═════ GIVEN DATA

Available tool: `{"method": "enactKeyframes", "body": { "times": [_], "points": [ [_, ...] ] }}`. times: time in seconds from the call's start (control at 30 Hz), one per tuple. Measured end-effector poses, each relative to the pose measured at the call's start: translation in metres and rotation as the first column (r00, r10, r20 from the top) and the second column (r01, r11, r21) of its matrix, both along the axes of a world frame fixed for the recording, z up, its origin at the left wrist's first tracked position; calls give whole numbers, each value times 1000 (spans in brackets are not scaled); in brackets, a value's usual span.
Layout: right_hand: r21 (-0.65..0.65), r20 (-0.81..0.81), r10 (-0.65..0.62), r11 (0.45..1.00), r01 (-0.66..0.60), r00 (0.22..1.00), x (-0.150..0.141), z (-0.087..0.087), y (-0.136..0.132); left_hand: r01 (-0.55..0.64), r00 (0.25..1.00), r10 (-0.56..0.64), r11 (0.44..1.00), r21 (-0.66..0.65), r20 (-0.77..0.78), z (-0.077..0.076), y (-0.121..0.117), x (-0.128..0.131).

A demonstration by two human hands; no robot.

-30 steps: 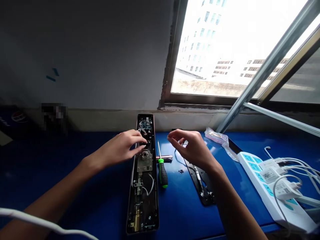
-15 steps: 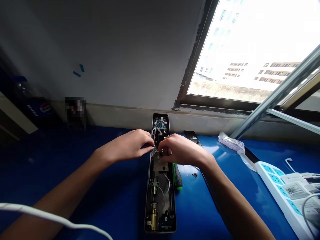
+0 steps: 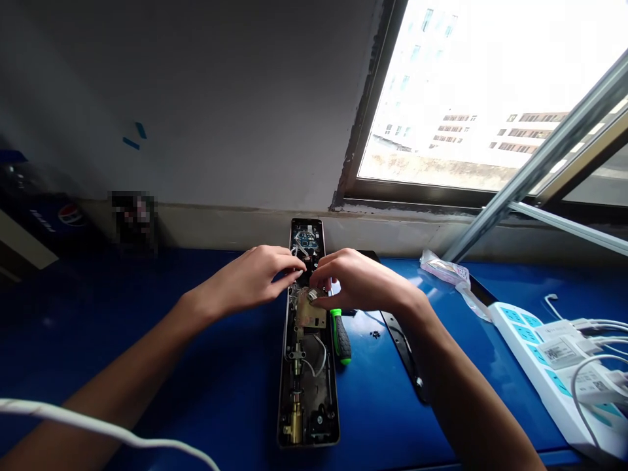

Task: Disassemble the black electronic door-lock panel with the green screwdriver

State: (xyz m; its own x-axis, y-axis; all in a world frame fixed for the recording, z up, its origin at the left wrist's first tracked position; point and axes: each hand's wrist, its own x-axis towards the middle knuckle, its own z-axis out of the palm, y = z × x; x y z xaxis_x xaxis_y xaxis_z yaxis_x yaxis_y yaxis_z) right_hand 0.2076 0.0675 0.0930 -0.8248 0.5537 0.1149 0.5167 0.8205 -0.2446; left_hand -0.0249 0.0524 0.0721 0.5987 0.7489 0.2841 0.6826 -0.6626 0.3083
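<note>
A long, narrow, open housing that looks like an electronic lock (image 3: 308, 386) lies on the blue table, pointing away from me. Inside are a circuit board (image 3: 305, 241), a metal plate (image 3: 309, 317), white wires (image 3: 321, 347) and a brass cylinder (image 3: 295, 422). Over the housing's left edge, my left hand (image 3: 255, 275) has thumb and index finger pinched near the upper wires; what lies between the tips is too small to make out. From the right, my right hand (image 3: 360, 281) curls over the plate, its thumb and fingers closed at a small silver part (image 3: 313, 296).
A green-and-black screwdriver (image 3: 341, 337) lies along the housing's right side, near small black screws (image 3: 375, 334). Farther right are a dark cover plate (image 3: 405, 356), a plastic packet (image 3: 444, 269) and a white power strip (image 3: 534, 366) with plugs. A white cable (image 3: 108, 428) crosses the lower left.
The view has shifted, moving the scene slightly left. My left hand has moved a little farther up the housing. More of the silver part and the metal plate shows beneath my right hand.
</note>
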Motion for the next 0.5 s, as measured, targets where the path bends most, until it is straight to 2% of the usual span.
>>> {"method": "enactKeyframes", "body": {
  "times": [0.1,0.23,0.37,0.5],
  "points": [
    [13,-2,-57,998,57,998,18,7,-2,3,999,-4,1000,31,42,-4,-4,7],
    [18,80,-192,981,191,978,53,4,0,107,994,-107,994,38,-5,-8,-9,27],
    [36,247,-317,947,319,915,81,-18,8,224,970,-217,973,59,-108,-13,-8,57],
    [93,398,-393,916,390,829,89,-41,17,306,934,-290,951,47,-210,-19,-1,85]
  ]
}}
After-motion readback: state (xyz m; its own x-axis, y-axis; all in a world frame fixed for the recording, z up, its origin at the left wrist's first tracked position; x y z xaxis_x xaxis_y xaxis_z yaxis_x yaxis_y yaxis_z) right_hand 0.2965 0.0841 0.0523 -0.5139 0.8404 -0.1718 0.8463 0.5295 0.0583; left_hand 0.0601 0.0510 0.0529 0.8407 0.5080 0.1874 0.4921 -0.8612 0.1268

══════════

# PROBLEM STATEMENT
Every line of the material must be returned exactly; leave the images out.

# TASK OUTPUT
Available tool: `{"method": "enactKeyframes", "body": { "times": [_], "points": [ [_, ...] ] }}`. times: time in seconds from the call's start (control at 30 Hz), one per tuple. Measured end-effector poses, each relative to the pose measured at the call's start: translation in metres and rotation as the first column (r00, r10, r20 from the top) and the second column (r01, r11, r21) of its matrix, both along the axes of a world frame fixed for the recording, z up, its origin at the left wrist's first tracked position; calls give whole numbers, each value times 1000 (spans in brackets are not scaled); in brackets, a value's usual span.
Layout: right_hand: r21 (-0.65..0.65), r20 (-0.81..0.81), r10 (-0.65..0.62), r11 (0.45..1.00), r01 (-0.66..0.60), r00 (0.22..1.00), x (-0.150..0.141), z (-0.087..0.087), y (-0.136..0.132); left_hand: r01 (-0.55..0.64), r00 (0.25..1.00), r10 (-0.56..0.64), r11 (0.44..1.00), r21 (-0.66..0.65), r20 (-0.77..0.78), z (-0.077..0.076), y (-0.121..0.117), x (-0.128..0.131).

A demonstration by two human hands; no robot.

-30 steps: 
-15 steps: 
+0 steps: 

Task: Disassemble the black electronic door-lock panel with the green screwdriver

State: (xyz m; its own x-axis, y-axis; all in a world frame fixed for the recording, z up, its origin at the left wrist's first tracked position; point and axes: each hand's wrist, its own x-axis towards the middle knuckle, its own z-axis out of the palm, y = z × x; x y z xaxis_x xaxis_y xaxis_z yaxis_x yaxis_y yaxis_z) right_hand 0.2076 0.0675 0.0930 -0.8248 0.5537 0.1149 0.5167 0.8205 -0.2446; left_hand -0.0249 0.0524 0.0721 0.5987 0.7489 0.2841 0.6826 -0.6626 0.3083
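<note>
A long, narrow, open housing that looks like an electronic lock (image 3: 308, 386) lies on the blue table, pointing away from me. Inside are a circuit board (image 3: 305, 241), a metal plate (image 3: 309, 317), white wires (image 3: 321, 347) and a brass cylinder (image 3: 295, 422). Over the housing's left edge, my left hand (image 3: 255, 275) has thumb and index finger pinched near the upper wires; what lies between the tips is too small to make out. From the right, my right hand (image 3: 360, 281) curls over the plate, its thumb and fingers closed at a small silver part (image 3: 313, 296).
A green-and-black screwdriver (image 3: 341, 337) lies along the housing's right side, near small black screws (image 3: 375, 334). Farther right are a dark cover plate (image 3: 405, 356), a plastic packet (image 3: 444, 269) and a white power strip (image 3: 534, 366) with plugs. A white cable (image 3: 108, 428) crosses the lower left.
The view has shifted, moving the scene slightly left. My left hand has moved a little farther up the housing. More of the silver part and the metal plate shows beneath my right hand.
</note>
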Motion for the next 0.5 s, as measured, targets where the path bends most, until it is straight to 2% of the usual span.
>>> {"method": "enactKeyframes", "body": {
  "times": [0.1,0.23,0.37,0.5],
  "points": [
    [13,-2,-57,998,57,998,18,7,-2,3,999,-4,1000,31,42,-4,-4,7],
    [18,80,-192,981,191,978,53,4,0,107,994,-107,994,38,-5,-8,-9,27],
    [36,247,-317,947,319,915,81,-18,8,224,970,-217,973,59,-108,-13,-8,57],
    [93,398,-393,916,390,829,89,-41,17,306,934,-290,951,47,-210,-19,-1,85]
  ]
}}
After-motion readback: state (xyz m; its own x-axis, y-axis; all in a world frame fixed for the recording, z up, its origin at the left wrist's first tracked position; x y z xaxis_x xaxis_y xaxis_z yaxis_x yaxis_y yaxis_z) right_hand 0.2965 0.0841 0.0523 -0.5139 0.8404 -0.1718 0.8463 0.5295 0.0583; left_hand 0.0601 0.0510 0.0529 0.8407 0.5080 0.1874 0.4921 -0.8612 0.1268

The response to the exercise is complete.